▶ [Problem description]: Each line from the top of the listing down to and including the line with "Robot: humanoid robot" must be duplicated exactly; pictures are to be skipped.

▶ [Data excerpt]:
--*--

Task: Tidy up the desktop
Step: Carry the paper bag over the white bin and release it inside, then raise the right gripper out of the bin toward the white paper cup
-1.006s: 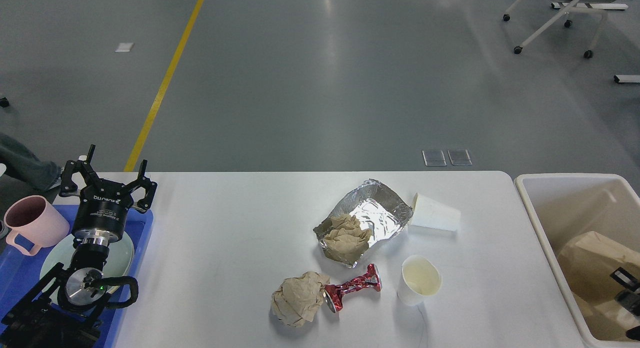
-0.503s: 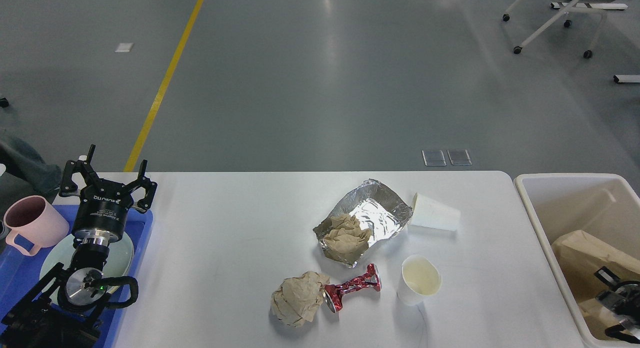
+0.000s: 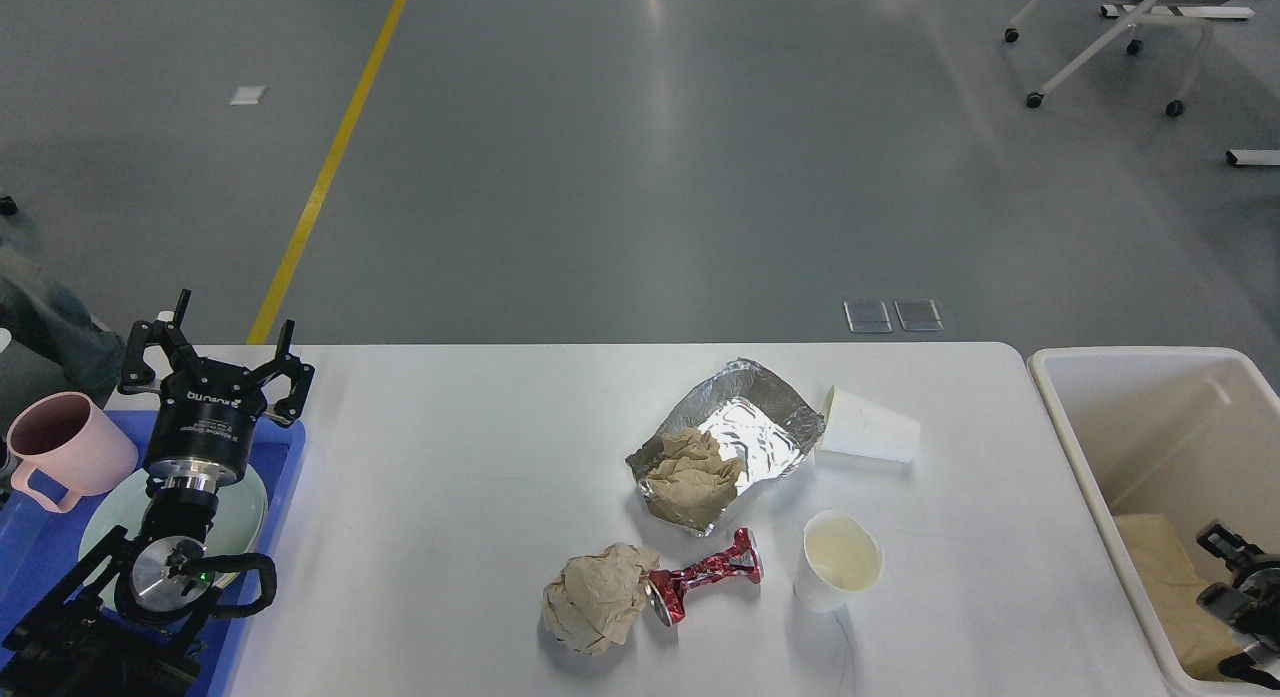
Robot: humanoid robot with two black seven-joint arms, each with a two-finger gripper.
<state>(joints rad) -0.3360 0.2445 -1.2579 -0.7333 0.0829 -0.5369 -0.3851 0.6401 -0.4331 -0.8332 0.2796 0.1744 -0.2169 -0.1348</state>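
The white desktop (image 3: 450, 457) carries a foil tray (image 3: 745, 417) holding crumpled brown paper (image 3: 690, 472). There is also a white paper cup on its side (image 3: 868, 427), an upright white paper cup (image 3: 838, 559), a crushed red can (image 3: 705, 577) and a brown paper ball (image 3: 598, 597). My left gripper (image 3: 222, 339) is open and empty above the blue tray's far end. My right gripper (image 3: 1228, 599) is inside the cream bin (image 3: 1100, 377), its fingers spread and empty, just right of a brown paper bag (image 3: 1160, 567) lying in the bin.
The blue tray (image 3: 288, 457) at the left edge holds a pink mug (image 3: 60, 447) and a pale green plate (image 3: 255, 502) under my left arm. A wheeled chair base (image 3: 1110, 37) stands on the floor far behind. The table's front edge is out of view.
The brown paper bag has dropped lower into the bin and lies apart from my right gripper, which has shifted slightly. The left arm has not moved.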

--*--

▶ [Response below]:
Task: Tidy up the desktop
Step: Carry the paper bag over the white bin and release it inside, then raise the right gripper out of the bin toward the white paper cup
-1.006s: 
-0.503s: 
+0.000s: 
Robot: humanoid robot with two black seven-joint arms, each with a two-finger gripper.

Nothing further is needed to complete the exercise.